Welcome beef snobs!

Barham’s Ozark Beef is proud to provide all-natural, sweet potato and corn fed, pasture-raised beef. Our Arkansas grown, USDA inspected beef is guaranteed to be free of antibiotics and added hormones. Cattle rancher, Charlie Barham, began raising and caring for cattle nearly 40 years ago on his farm in Ozark, Arkansas. He’s mastered his craft and provides sustainable and healthy ways to ensure his herd is fat and happy! With a steady diet of improved pasture, sweet potatoes, and corn from the day they are weened, the result is tasty, marbleized beef the entire family will consistently enjoy.

We have great options available for purchasing our beef. If you are looking to fill up your freezer, you can purchase by the quarter, half or whole. If you are just getting started but want a full variety of cuts, the Beef Snob Sampler or the Mini Beef Snob Sampler would be perfect for you! For those just wanting a specific cuts, join us at the Conway Farmer’s Market at the Antioch Baptist Church parking lot on Amity every Saturday morning between 7:00 a.m. – Noon from April through October.

We bring the butcher shop and meat market to your front door! Our inventory is stored in Conway, Arkansas, but we do not have a store front where you can shop at this time. We are a home/farm based business, so we rely on delivering our product to our customers. If you have questions about our company or our beef, contact Ed Linck at ed@beefsnob.com or (501) 733-4801.

7 Things To Know When Ordering Barham’s Ozark Beef:

1. Amount of Beef: A Half Beef will net between 170-220 pounds of beef. Plan to use 9-12 cubic feet of freezer space. Half these numbers for a Quarter Beef. The Beef Snob Sampler nets 30 pounds of beef and takes up approximately 2 cubic feet. 
2. Cost Estimate: You can expect the cost to be around $1,600-$1,700 for a Half Beef, although we’ve seen prices range from $1,400 – $2,100. The price is determined once we know the hanging weight. The Beef Snob Sampler is $275 and includes approximately 30 pounds of beef.
3. Packaging: Each cut is vacuum sealed and clearly labeled.
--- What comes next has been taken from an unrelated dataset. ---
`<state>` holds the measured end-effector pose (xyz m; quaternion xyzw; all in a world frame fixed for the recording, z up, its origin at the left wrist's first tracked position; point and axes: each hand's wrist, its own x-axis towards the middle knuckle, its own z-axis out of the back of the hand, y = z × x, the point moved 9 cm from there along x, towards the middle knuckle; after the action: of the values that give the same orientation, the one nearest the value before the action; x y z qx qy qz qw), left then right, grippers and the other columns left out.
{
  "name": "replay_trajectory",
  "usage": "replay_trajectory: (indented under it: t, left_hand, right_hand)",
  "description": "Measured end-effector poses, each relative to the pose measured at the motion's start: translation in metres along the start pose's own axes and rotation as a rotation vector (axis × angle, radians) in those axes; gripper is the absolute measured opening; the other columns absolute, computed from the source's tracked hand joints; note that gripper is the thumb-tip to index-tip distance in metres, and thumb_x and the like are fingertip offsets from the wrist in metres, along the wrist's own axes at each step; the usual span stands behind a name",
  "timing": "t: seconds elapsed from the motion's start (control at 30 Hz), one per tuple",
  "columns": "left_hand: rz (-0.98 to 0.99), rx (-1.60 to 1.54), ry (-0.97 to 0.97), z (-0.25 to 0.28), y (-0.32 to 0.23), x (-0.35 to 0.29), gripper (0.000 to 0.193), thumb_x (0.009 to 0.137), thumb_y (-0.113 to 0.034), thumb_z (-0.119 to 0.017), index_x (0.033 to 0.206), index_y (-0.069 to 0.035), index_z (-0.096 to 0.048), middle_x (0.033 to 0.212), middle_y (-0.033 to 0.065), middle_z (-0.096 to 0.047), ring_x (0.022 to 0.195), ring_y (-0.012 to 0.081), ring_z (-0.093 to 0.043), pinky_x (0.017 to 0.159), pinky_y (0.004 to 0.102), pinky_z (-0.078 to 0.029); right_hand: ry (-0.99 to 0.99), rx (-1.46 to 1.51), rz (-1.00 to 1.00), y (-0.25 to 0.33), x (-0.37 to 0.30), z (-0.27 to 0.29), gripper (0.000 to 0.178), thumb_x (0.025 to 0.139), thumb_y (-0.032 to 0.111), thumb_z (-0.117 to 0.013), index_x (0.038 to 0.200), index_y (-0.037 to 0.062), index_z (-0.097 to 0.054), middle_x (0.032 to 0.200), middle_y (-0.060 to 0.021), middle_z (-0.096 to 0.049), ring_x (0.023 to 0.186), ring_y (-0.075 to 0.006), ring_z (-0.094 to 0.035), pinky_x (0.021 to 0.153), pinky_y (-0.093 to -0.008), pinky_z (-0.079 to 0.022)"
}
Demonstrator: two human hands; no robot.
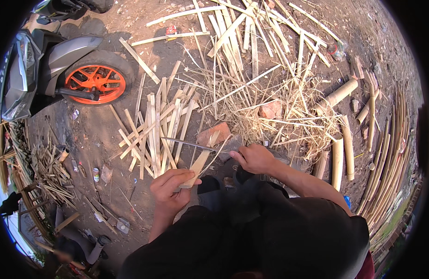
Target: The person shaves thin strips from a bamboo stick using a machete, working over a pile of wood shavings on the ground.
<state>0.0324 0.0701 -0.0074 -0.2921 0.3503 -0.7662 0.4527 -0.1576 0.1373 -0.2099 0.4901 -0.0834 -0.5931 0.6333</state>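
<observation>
Near the middle of the view, just toward six o'clock, a flat bamboo strip (199, 164) slants up to a red brick (208, 135), and a thin sliver (221, 151) stands partly split from its edge. The left hand (171, 186), toward seven o'clock, pinches the strip's lower end in a narrow grip, thumb and fingers touching it. The right hand (256, 158), toward four, wraps its grip around the knife (184, 142), whose blade crosses the strip and points to nine. Containers lie on the ground (144, 197): a small can (96, 175) between eight and nine o'clock and a clear plastic container (124, 226) between seven and eight; what either holds cannot be told. Cut strips (157, 123) are heaped between nine and ten, tangled shavings (288, 109) toward two, and a thick bamboo piece (337, 162) toward three.
</observation>
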Motion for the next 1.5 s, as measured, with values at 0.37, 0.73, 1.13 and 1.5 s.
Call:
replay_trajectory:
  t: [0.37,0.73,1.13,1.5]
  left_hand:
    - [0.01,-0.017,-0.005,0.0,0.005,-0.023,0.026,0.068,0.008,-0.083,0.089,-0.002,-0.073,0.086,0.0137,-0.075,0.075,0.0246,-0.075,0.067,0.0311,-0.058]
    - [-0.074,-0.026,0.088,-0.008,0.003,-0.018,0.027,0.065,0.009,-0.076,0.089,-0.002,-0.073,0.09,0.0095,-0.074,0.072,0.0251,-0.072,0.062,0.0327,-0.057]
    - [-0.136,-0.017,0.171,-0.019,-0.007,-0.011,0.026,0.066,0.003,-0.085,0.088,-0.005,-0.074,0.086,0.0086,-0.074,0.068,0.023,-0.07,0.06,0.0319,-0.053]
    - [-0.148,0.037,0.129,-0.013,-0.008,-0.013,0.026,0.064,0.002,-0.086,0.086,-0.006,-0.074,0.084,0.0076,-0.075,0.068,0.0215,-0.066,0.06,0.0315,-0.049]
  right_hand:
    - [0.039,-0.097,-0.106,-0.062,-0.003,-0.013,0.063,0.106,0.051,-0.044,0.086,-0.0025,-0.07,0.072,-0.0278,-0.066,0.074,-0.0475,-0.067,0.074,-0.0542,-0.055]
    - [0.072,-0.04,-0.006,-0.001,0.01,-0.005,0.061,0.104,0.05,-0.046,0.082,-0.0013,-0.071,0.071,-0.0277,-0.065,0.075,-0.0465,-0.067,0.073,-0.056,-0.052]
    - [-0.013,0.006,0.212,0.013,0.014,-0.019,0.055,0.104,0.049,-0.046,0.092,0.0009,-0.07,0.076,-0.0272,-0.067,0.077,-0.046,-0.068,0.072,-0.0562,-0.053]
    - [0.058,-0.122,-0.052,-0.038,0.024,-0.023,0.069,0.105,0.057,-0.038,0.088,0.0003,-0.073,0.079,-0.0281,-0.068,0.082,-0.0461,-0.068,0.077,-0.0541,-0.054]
The label includes the specific cut, weight, and the USDA stamp. This style of packaging makes thawing the beef easy and quick!
4. Customization (Quarter and Half Beef Orders Only): With a 5 minute phone call, our team will walk you through the customized cut options for a Half or Quarter Beef. You’ll be walked through the options for your steaks, roasts, ground beef and other items. 
5. What Cuts Are Included? Each Half or Quarter Beef will include approximately 15% steaks, 25% roasts, 40% ground beef, and 20% other cuts. The Beef Snob Sampler includes 5 steaks, 2-3 roasts, 13 pounds of ground beef, and 4 other items that would include fajita meat, kabob meat, beef short ribs, minute steaks, and more. 
6. Place an Order: To secure your order, go to this link. Our team will reach out to you within two days of your order with more details. If buying a Half or Quarter Beef, a deposit must be paid to secure your order. The remainder of the purchase price is due prior to delivery.
7. Delivery: Home delivery is available within a 250 mile radius of Conway, AR, which includes the entire state of Arkansas, Memphis, TN, Tulsa, OK, and Branson, MO. The delivery fee is $0.70 per mile from Conway. The fee will show at checkout. Free local pickup in Conway is always available. Contact Ed Linck for more information at (501) 733-4801.
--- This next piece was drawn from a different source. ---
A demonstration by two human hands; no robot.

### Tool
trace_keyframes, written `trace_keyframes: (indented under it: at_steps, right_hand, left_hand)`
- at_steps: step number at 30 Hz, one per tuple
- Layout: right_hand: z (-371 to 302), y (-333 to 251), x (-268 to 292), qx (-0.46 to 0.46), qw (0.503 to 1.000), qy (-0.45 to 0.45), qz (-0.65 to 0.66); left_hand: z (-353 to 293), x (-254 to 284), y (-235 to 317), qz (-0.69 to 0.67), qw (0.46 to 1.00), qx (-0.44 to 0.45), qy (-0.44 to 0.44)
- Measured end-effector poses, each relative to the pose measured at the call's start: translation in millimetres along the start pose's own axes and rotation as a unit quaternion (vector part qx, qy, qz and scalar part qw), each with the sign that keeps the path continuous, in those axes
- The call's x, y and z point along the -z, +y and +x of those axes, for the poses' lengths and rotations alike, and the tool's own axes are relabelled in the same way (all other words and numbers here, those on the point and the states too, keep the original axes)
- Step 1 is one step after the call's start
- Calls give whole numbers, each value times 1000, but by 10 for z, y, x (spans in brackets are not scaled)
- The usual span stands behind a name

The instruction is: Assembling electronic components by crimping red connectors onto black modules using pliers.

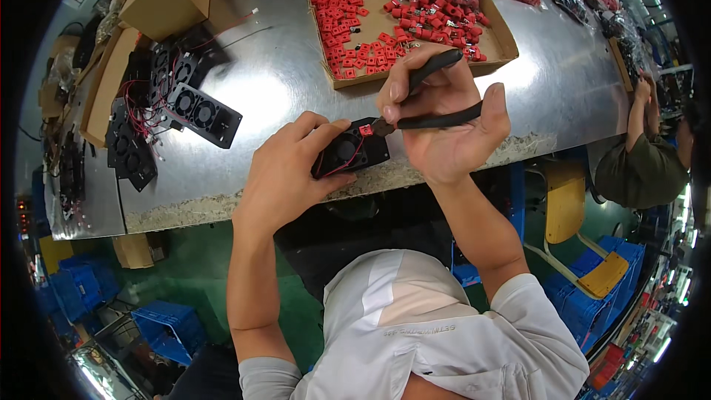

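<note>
The black fan panel (346, 150), at the near edge of the metal table (578, 96), is best steadied by the gripping left hand (285, 167) while the right hand (448, 150), holding spread-handled pliers (441, 120), aligns their tips squarely with the red connector (365, 130).

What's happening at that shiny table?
A person's left hand is holding a black fan panel at the edge of the metal table. The right hand holds black-handled pliers, their tip at a small red part on the panel. Many loose red pieces lie in a cardboard tray beyond; more fan panels are piled left.
</note>
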State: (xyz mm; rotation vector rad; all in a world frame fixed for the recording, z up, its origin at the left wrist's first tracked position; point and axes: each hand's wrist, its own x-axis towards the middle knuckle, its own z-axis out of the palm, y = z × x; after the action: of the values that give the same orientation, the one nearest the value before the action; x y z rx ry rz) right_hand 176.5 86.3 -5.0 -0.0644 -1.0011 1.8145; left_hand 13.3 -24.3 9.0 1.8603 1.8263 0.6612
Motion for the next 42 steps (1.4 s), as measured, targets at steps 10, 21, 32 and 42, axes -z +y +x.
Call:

A little more about the pricing…
The industry pricing standard is to use the “hanging weight” to determine the price. Our price is $5.35/lb. hanging weight, plus a 2.75% sales tax. The price we quote you includes the beef, processor’s fee, and sales tax. Our pricing method allows full transparency and ensures you get exactly what you paid for. Considering the quality of beef and the great price, there’s no better way to buy beef!

If you have questions, please contact Ed Linck at (501) 733-4801 or edlinck@gmail.com.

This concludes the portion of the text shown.